Team owner Roger Penske decided after last season to put Castroneves and Juan Pablo Montoya as the chief drivers of Team Penske’s new two-car effort in the IMSA WeatherTech Championship sports car series.

When the announcement was first made, many feared that Castroneves had run out of chances to get that elusive No. 4 at Indy.

But Penske sweetened the deal for Helio to go sports car racing by promising he’d field a car for him at Indy. And Penske has proven to be a man of his word, giving Castroneves everything he needs to finally win No. 4.

“I feel we’ve prepared as much as a team, we’re doing everything possible in relation to preparation,” Castroneves said. “The preparation we had in the previous year helps us tremendously to give us an opportunity fighting there for a win, and that’s what we’re looking for.”

Castroneves has taken to the new style Indy car with aplomb. During the first week of practice leading up to last weekend’s qualifying, he was consistently one of the fastest drivers in the field.

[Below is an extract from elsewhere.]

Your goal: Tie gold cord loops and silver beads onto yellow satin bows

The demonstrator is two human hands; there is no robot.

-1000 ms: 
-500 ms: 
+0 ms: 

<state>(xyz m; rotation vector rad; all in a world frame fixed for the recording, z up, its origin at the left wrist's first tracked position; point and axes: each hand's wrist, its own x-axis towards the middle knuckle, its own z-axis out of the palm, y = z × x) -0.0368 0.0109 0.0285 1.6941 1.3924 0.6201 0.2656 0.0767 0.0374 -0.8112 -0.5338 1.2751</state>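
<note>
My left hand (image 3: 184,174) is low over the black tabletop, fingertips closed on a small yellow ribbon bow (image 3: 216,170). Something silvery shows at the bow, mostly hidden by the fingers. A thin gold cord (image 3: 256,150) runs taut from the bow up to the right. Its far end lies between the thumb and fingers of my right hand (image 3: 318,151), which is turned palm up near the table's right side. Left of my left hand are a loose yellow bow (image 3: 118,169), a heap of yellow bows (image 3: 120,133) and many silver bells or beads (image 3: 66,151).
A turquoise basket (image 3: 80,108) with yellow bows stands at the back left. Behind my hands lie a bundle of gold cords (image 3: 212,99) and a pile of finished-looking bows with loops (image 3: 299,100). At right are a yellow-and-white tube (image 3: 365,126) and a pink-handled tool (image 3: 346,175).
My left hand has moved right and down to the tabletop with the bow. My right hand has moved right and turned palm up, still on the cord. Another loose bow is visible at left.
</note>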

The 43-year-old even topped the speed charts in the Fast Nine last Saturday before ending up eighth in the following day’s pole qualifying.

As a result, he’ll start Sunday’s race from the middle of Row 3, anchoring Team Penske’s four-man Top 8 starting lineup effort in the 500. When the green flag drops, to his left will be Danica Patrick and to his right will be four-time IndyCar champ and former 500 winner Scott Dixon.

And millions of others right behind him, so to speak.

“I feel the sense that everyone wants it to happen,” he said of winning No. 4. “We’re talking about being part of history here. The last guy to do it was Rick Mears in the ‘90s (1991).

“I mean, how cool would that be if I would be in the position and to see No. 4 in my era. I hear a lot of the fans, even those supporting different drivers, all saying ‘Man, I want to see you win No. 4.’ That just shows how special this place is.

“(The Indy 500) is part of a lot of people’s lives. I just would be very fortunate to hopefully to have this generation see someone do No. 4.”

While he’d rather not think about missing out on a fourth win at Indy for a ninth straight year, Castroneves is using reverse psychology somewhat.

He’s going into Sunday’s biggest race in the world fully believing he will finally win No. 4.

And if he does, forget the idea that he would never come back to race at Indy again.

“Not at all. Why? You’re so close to getting four, and then when you get four, you stop it? It doesn’t make sense.

“I think I still have at least four or five more years, there’s no question about it. As long as Roger (Penske) gives me the opportunity, I’m going to be going for it, for sure.”